Defining free will as something that happens at the intersection of deterministic machines with good but imperfect predictive ability, material reality, and the forward passage of time fits with the way the term is generally used.
I think it is a redefinition. What you are describing is something most people would call 'freedom of action', or possibly just 'freedom' - the ability of an agent to do what it wants to without external interference. But under this definition, we could say that a Roomba has free will - because it can do what it wants (clean floors), but a prisoner does not, because he is unable to do what he wants (leave prison). This is very much at odds with how most people would use the term.

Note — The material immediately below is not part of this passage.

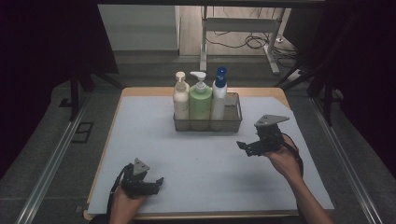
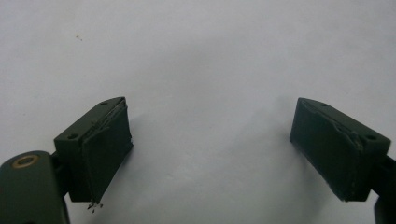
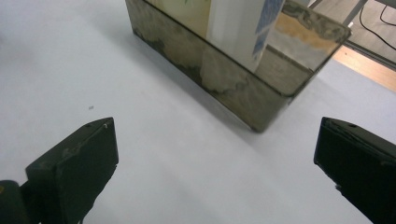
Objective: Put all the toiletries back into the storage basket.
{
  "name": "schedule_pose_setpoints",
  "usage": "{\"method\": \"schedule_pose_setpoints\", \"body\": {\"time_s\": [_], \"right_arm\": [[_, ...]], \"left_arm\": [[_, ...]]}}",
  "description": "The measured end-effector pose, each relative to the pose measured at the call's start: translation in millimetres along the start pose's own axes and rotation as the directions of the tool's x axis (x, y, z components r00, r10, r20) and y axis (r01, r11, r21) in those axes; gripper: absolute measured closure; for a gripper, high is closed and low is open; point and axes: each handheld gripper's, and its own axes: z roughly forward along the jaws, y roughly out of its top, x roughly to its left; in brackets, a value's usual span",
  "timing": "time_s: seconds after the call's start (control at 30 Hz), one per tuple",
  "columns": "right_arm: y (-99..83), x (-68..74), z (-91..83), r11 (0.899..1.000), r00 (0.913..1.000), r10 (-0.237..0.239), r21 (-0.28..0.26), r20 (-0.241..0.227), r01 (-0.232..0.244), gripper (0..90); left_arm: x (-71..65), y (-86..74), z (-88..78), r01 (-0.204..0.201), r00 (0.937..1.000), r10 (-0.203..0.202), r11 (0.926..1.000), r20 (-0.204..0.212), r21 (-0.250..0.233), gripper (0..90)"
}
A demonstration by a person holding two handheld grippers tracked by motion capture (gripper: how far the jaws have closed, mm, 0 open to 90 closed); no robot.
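Note:
A smoked clear tray (image 1: 232, 122) stands at the middle back of the white mat, and in it three bottles stand upright side by side: a cream pump bottle (image 1: 180, 98), a green pump bottle (image 1: 200, 99) and a white bottle with a blue cap (image 1: 218, 95). The tray's right end holds no bottle. My right gripper (image 1: 243, 146) hovers in front of the tray's right end, open and empty. In the right gripper view the tray (image 3: 243, 93) lies just ahead of the wide-spread jaws. My left gripper (image 1: 158, 183) rests near the mat's front left, open and empty, and its own view has bare mat between the jaws.
The white mat (image 1: 154, 154) covers a wooden table (image 1: 140, 91). Metal rails (image 1: 51, 161) run along both sides. Beyond the table stand a white frame (image 1: 240, 25) and loose cables on the floor.

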Motion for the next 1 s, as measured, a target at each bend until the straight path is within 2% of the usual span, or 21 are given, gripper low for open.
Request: {"method": "schedule_pose_setpoints", "body": {"time_s": [0.3,0.4,0.6,0.67,1.0], "right_arm": [[-28.8,1.7,-19.2,1.000,0.9998,0.021,0.014,0.004,-0.021,0.0],[-44.1,2.2,-24.4,0.999,0.9992,0.040,0.018,0.007,-0.040,0.0],[-63.3,2.9,-26.0,0.999,0.9993,0.037,0.036,0.011,-0.037,1.3],[-75.0,4.6,-25.1,0.998,0.9986,0.052,0.044,0.014,-0.052,1.3],[-108.4,14.0,-14.8,0.995,0.9971,0.076,0.069,0.010,-0.077,1.3]], "left_arm": [[0.3,0.0,0.0,-0.002,1.0000,0.002,1.0000,0.000,-0.001,12.2],[0.0,-0.1,0.0,0.002,1.0000,-0.002,1.0000,0.000,-0.002,12.3],[0.0,-0.1,0.0,0.002,1.0000,-0.002,1.0000,0.000,-0.002,12.3],[0.0,-0.1,0.0,0.001,1.0000,-0.001,1.0000,0.000,-0.001,12.3],[0.0,-0.1,0.0,-0.001,1.0000,0.001,1.0000,-0.001,-0.001,12.3]]}}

I agree that agents can make decisions to perform actions to alter the world. What I don't agree is that an agent - any agent - had the capability to make a decision other than the one that it ended up making. This is what most people would mean when they talk about free will - it's the idea that your snitch could have decided not to tattle, which is something that determinism rejects. the choice to snitch appeared unforced, but it was in fact as deterministic as was my Roomba's 'choice' to hoover my floors every day at ten o'clock.
I think i know what you're getting at here, but for the avoidance of doubt, determinism denies the possibility of spiritual decision making. The deterministic argument is:
In such a universe, “free will” more properly means the ability to consider multiple courses of action, and to reject any given potential choice based on conscious reasons, such as moral principles. In practice, our human wills are constrained by unconscious (“subconscious”) reasons, and not perfectly free.
FYI, I’ve had great success consciously removing unwanted reasons from my unconscious using Fourth Step tools from the Twelve-Step recovery method. I feel more free now than ever before.